▶ TRY IT
For this exercise, transcribe all the records below exactly.

[Dataset excerpts]

========

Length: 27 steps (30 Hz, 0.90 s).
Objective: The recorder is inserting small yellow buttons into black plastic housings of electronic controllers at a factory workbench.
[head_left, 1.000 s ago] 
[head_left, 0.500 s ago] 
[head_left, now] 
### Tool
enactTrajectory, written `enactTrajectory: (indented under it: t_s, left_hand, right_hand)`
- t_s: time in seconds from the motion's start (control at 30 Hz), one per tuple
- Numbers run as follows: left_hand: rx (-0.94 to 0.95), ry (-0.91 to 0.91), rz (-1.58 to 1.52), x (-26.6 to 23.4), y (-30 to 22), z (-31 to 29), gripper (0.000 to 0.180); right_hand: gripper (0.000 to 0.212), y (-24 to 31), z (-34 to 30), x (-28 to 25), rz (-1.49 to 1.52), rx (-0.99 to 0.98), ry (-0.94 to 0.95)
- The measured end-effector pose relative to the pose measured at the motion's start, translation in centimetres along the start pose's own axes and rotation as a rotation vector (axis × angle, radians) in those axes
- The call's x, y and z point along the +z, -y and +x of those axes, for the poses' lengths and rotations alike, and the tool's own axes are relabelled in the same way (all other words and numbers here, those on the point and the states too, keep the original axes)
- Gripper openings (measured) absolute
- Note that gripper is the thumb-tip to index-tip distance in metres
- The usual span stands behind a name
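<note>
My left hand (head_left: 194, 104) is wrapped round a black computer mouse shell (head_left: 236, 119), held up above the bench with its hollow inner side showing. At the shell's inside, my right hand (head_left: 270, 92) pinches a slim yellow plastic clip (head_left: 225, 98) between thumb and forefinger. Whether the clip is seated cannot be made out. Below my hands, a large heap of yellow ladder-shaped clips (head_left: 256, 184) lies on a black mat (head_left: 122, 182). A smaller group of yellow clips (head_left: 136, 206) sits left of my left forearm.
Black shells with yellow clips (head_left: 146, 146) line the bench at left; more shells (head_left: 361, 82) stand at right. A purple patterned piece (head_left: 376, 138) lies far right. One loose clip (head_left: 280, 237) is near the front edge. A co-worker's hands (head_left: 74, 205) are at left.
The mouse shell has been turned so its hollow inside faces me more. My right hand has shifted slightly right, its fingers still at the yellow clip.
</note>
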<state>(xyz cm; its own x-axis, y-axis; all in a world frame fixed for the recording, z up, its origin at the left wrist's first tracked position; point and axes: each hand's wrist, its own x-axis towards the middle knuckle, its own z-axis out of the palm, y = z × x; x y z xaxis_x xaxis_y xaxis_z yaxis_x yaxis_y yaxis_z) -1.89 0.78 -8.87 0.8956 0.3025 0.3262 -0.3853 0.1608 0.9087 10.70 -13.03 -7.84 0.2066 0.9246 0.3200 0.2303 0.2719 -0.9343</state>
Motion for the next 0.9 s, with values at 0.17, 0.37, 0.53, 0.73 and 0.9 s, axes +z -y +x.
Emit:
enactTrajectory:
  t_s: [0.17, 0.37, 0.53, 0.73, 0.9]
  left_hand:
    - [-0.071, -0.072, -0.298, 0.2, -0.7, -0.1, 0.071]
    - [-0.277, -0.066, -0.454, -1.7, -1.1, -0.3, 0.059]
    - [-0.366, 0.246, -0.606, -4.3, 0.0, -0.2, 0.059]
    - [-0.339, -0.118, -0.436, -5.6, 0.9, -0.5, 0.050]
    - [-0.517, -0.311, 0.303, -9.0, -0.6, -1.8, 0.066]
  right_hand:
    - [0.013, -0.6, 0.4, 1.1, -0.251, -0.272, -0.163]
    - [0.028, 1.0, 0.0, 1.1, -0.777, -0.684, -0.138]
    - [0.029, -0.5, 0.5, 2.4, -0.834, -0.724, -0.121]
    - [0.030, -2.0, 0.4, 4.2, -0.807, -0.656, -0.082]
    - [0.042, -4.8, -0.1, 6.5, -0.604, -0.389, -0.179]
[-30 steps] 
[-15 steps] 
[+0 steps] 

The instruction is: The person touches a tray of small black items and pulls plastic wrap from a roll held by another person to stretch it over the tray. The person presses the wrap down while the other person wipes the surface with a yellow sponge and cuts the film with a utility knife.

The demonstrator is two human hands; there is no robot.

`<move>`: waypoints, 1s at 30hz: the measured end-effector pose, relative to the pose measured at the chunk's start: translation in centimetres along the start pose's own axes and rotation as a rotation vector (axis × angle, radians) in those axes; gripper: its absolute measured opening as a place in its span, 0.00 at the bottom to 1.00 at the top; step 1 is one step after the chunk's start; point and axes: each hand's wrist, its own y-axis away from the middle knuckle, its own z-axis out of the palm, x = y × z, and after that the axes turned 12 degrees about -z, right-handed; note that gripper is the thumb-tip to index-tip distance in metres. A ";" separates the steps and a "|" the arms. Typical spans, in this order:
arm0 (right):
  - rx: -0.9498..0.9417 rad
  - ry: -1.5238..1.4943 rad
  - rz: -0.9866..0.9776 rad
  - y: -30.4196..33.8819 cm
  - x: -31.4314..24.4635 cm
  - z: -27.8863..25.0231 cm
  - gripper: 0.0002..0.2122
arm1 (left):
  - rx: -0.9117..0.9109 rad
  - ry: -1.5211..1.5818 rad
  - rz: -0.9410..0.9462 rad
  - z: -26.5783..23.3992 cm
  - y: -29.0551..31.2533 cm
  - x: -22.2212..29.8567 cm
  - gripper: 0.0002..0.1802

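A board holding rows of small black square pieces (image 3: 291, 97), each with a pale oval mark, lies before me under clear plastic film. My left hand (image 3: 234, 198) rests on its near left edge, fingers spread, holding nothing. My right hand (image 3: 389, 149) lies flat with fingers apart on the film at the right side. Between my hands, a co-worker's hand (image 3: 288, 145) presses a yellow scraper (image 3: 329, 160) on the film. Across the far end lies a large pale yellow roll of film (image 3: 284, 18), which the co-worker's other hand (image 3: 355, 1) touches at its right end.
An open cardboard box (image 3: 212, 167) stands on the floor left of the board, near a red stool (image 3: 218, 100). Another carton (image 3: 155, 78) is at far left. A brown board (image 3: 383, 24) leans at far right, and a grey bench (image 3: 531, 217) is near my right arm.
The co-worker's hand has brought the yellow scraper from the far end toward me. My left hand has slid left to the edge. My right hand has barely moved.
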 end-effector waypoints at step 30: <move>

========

▶ FINISHED TASK
Length: 27 steps (30 Hz, 0.90 s).
Objective: The recorder is inserting small yellow buttons into black plastic housings of electronic controllers at a factory workbench.
[head_left, 1.000 s ago] 
[head_left, 0.500 s ago] 
[head_left, now] 
### Tool
enactTrajectory, written `enactTrajectory: (indented under it: t_s, left_hand, right_hand)`
- t_s: time in seconds from the motion's start (control at 30 Hz), one per tuple
- Numbers run as follows: left_hand: rx (-0.94 to 0.95), ry (-0.91 to 0.91), rz (-1.58 to 1.52), x (-26.6 to 23.4), y (-30 to 22), z (-31 to 29), gripper (0.000 to 0.180); right_hand: gripper (0.000 to 0.212), y (-24 to 31), z (-34 to 30), x (-28 to 25), rz (-1.49 to 1.52), rx (-0.99 to 0.98), ry (-0.94 to 0.95)
- The measured end-effector pose relative to the pose measured at the motion's start, translation in centimetres along the start pose's own axes and rotation as a rotation vector (axis × angle, radians) in those axes
- The call's x, y and z point along the +z, -y and +x of those axes, for the poses' lengths and rotations alike, and the tool's own axes are relabelled in the same way (all other words and numbers here, those on the point and the states too, keep the original axes)
- Gripper openings (measured) absolute
- Note that gripper is the thumb-tip to index-tip distance in metres
- The usual span stands behind a name
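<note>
My left hand (head_left: 194, 104) is wrapped round a black computer mouse shell (head_left: 236, 119), held up above the bench with its hollow inner side showing. At the shell's inside, my right hand (head_left: 270, 92) pinches a slim yellow plastic clip (head_left: 225, 98) between thumb and forefinger. Whether the clip is seated cannot be made out. Below my hands, a large heap of yellow ladder-shaped clips (head_left: 256, 184) lies on a black mat (head_left: 122, 182). A smaller group of yellow clips (head_left: 136, 206) sits left of my left forearm.
Black shells with yellow clips (head_left: 146, 146) line the bench at left; more shells (head_left: 361, 82) stand at right. A purple patterned piece (head_left: 376, 138) lies far right. One loose clip (head_left: 280, 237) is near the front edge. A co-worker's hands (head_left: 74, 205) are at left.
The mouse shell has been turned so its hollow inside faces me more. My right hand has shifted slightly right, its fingers still at the yellow clip.
</note>
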<state>(xyz cm; its own x-axis, y-axis; all in a world frame fixed for the recording, z up, its origin at the left wrist's first tracked position; point and axes: each hand's wrist, its own x-axis towards the middle knuckle, its own z-axis out of the palm, y = z × x; x y z xaxis_x xaxis_y xaxis_z yaxis_x yaxis_y yaxis_z) -1.89 0.78 -8.87 0.8956 0.3025 0.3262 -0.3853 0.1608 0.9087 10.70 -13.03 -7.84 0.2066 0.9246 0.3200 0.2303 0.2719 -0.9343</state>
Motion for the next 0.9 s, with values at 0.17, 0.37, 0.53, 0.73 and 0.9 s, axes +z -y +x.
Emit:
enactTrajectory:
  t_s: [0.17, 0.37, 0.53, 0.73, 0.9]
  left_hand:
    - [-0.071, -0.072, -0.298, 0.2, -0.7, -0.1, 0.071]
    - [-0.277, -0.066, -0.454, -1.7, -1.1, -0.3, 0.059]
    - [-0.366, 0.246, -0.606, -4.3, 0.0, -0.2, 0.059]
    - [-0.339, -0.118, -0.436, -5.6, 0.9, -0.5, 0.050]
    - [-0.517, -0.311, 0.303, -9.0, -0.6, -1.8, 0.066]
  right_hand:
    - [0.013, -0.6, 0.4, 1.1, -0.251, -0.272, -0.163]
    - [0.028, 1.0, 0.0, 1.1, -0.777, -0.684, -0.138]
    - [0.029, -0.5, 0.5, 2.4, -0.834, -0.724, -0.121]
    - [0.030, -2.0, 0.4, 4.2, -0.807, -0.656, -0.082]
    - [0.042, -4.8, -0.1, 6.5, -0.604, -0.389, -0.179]
[-30 steps] 
[-15 steps] 
[+0 steps] 

The instruction is: The person touches a tray of small black items and pulls plastic wrap from a roll held by another person to stretch it over the tray. The person presses the wrap down while the other person wipes the surface with a yellow sponge and cuts the film with a utility knife.

The demonstrator is two human hands; there is no robot.

`<move>`: waypoints, 1s at 30hz: the measured end-effector pose, relative to the pose measured at the chunk's start: translation in centimetres along the start pose's own axes and rotation as a rotation vector (axis × angle, radians) in those axes; gripper: its absolute measured opening as a place in its span, 0.00 at the bottom to 1.00 at the top; step 1 is one step after the chunk's start; point and axes: each hand's wrist, its own y-axis away from the middle knuckle, its own z-axis out of the palm, x = y × z, and after that the axes turned 12 degrees about -z, right-handed; note that gripper is the thumb-tip to index-tip distance in metres. A ";" separates the steps and a "|" the arms. Typical spans, in this order:
arm0 (right):
  - rx: -0.9498..0.9417 rad
  - ry: -1.5238..1.4943 rad
  - rz: -0.9866..0.9776 rad
  - y: -30.4196..33.8819 cm
  - x: -31.4314..24.4635 cm
  - z: -27.8863..25.0231 cm
  - gripper: 0.0002..0.2122
arm1 (left):
  - rx: -0.9117..0.9109 rad
  - ry: -1.5211..1.5818 rad
  - rz: -0.9410..0.9462 rad
  - z: -26.5783..23.3992 cm
  - y: -29.0551..31.2533 cm
  - x: -22.2212..29.8567 cm
  - gripper: 0.0002..0.1802

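A board holding rows of small black square pieces (image 3: 291, 97), each with a pale oval mark, lies before me under clear plastic film. My left hand (image 3: 234, 198) rests on its near left edge, fingers spread, holding nothing. My right hand (image 3: 389, 149) lies flat with fingers apart on the film at the right side. Between my hands, a co-worker's hand (image 3: 288, 145) presses a yellow scraper (image 3: 329, 160) on the film. Across the far end lies a large pale yellow roll of film (image 3: 284, 18), which the co-worker's other hand (image 3: 355, 1) touches at its right end.
An open cardboard box (image 3: 212, 167) stands on the floor left of the board, near a red stool (image 3: 218, 100). Another carton (image 3: 155, 78) is at far left. A brown board (image 3: 383, 24) leans at far right, and a grey bench (image 3: 531, 217) is near my right arm.
The co-worker's hand has brought the yellow scraper from the far end toward me. My left hand has slid left to the edge. My right hand has barely moved.
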 end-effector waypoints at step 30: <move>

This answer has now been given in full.